Include in the output exactly the lines from the opening of the data through the line containing "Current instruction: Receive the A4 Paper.", and nothing more.

================

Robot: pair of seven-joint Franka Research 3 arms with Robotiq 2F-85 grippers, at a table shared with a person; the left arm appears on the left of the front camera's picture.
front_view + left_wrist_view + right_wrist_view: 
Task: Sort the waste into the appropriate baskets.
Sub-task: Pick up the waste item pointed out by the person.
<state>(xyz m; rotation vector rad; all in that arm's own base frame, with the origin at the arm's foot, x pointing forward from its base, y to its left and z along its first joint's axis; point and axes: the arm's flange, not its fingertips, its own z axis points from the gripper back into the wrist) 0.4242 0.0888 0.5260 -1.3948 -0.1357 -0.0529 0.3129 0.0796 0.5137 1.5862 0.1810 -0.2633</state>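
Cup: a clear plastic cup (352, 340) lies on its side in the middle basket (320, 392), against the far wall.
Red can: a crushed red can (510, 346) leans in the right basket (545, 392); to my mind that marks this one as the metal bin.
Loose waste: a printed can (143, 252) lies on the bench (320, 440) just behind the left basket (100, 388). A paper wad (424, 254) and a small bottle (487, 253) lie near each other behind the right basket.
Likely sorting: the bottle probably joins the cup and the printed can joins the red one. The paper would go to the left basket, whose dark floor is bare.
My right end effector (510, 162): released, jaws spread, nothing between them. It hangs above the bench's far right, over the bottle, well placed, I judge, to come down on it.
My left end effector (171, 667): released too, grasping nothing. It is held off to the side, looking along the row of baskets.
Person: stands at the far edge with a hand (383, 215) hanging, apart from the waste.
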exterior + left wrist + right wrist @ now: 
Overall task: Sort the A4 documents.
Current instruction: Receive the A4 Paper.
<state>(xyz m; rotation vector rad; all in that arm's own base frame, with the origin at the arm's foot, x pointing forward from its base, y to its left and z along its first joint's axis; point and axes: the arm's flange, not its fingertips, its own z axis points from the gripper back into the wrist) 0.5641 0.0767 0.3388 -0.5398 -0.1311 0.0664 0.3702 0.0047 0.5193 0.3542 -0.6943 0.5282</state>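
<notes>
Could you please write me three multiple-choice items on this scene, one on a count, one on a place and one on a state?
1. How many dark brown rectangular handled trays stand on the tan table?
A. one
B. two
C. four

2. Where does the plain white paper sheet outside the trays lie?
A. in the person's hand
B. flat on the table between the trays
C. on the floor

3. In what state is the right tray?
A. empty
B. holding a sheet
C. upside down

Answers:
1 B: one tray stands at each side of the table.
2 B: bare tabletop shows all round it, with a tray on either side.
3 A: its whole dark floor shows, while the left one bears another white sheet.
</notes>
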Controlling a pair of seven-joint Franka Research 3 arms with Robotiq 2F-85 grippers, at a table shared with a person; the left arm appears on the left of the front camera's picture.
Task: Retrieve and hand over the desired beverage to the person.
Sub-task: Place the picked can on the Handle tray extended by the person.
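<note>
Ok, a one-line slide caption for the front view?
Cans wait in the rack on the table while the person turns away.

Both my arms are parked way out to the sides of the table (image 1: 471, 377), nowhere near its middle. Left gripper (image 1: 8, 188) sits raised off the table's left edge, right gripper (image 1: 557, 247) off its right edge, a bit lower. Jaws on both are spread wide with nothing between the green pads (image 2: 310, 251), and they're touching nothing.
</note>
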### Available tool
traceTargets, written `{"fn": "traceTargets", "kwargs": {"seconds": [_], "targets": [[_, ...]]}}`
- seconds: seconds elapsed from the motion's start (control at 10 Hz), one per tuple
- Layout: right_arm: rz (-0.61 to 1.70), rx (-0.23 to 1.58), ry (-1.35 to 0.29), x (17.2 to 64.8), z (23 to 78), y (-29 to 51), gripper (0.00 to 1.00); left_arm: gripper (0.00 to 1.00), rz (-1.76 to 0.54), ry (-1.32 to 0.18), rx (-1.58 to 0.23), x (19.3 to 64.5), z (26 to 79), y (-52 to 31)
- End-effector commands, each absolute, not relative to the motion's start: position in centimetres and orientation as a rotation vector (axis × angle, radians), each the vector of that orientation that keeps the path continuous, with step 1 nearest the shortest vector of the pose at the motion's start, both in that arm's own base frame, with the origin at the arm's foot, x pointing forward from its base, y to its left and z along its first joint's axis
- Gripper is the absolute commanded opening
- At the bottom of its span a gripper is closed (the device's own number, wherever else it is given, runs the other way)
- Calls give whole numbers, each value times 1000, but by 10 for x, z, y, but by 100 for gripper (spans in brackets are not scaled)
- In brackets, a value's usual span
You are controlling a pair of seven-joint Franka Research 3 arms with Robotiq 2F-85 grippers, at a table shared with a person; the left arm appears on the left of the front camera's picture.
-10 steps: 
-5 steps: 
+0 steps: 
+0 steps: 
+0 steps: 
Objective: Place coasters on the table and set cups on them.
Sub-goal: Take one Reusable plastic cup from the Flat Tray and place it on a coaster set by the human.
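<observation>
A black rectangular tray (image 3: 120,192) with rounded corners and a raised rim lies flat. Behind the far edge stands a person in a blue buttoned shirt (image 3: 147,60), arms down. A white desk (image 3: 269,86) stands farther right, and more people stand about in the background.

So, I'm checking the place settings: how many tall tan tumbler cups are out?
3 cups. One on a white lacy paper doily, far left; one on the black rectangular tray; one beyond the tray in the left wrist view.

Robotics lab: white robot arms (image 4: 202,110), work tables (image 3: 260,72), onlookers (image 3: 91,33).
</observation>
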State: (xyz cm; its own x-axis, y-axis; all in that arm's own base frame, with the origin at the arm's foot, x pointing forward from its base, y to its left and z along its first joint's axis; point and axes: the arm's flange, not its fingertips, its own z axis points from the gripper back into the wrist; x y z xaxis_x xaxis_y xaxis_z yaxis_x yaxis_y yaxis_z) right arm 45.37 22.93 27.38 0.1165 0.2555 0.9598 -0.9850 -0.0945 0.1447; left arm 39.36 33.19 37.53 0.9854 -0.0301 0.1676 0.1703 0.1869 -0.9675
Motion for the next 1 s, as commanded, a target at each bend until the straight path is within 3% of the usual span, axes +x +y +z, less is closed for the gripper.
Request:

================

__TASK ANSWER__
Robot: pair of seven-joint Franka Research 3 arms with Robotiq 2F-85 grippers, at a table shared with a person; the left arm appears on the left of the front camera's picture.
front_view + left_wrist_view + right_wrist_view: 
Task: Sort the waste into the appropriate baskets.
Sub-task: Pick up the waste item pointed out by the person.
<state>(xyz m; rotation vector rad; all in that arm's own base frame, with the origin at the arm's foot, x pointing forward from its base, y to its left and z along its first joint's axis; point and axes: the arm's flange, not its fingertips, its own z axis points from the gripper back into the wrist) 0.4242 0.0888 0.5260 -1.3948 -0.1357 -0.0529 0.3129 0.0796 0.5137 1.5862 0.1810 -0.2633</state>
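Cup: a clear plastic cup (352, 340) lies on its side in the middle basket (320, 392), against the far wall.
Red can: a crushed red can (510, 346) leans in the right basket (545, 392); to my mind that marks this one as the metal bin.
Loose waste: a printed can (143, 252) lies on the bench (320, 440) just behind the left basket (100, 388). A paper wad (424, 254) and a small bottle (487, 253) lie near each other behind the right basket.
Likely sorting: the bottle probably joins the cup and the printed can joins the red one. The paper would go to the left basket, whose dark floor is bare.
My right end effector (510, 162): released, jaws spread, nothing between them. It hangs above the bench's far right, over the bottle, well placed, I judge, to come down on it.
My left end effector (171, 667): released too, grasping nothing. It is held off to the side, looking along the row of baskets.
Person: stands at the far edge with a hand (383, 215) hanging, apart from the waste.
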exterior + left wrist + right wrist @ now: 
Overall task: Sort the A4 documents.
Current instruction: Receive the A4 Paper.

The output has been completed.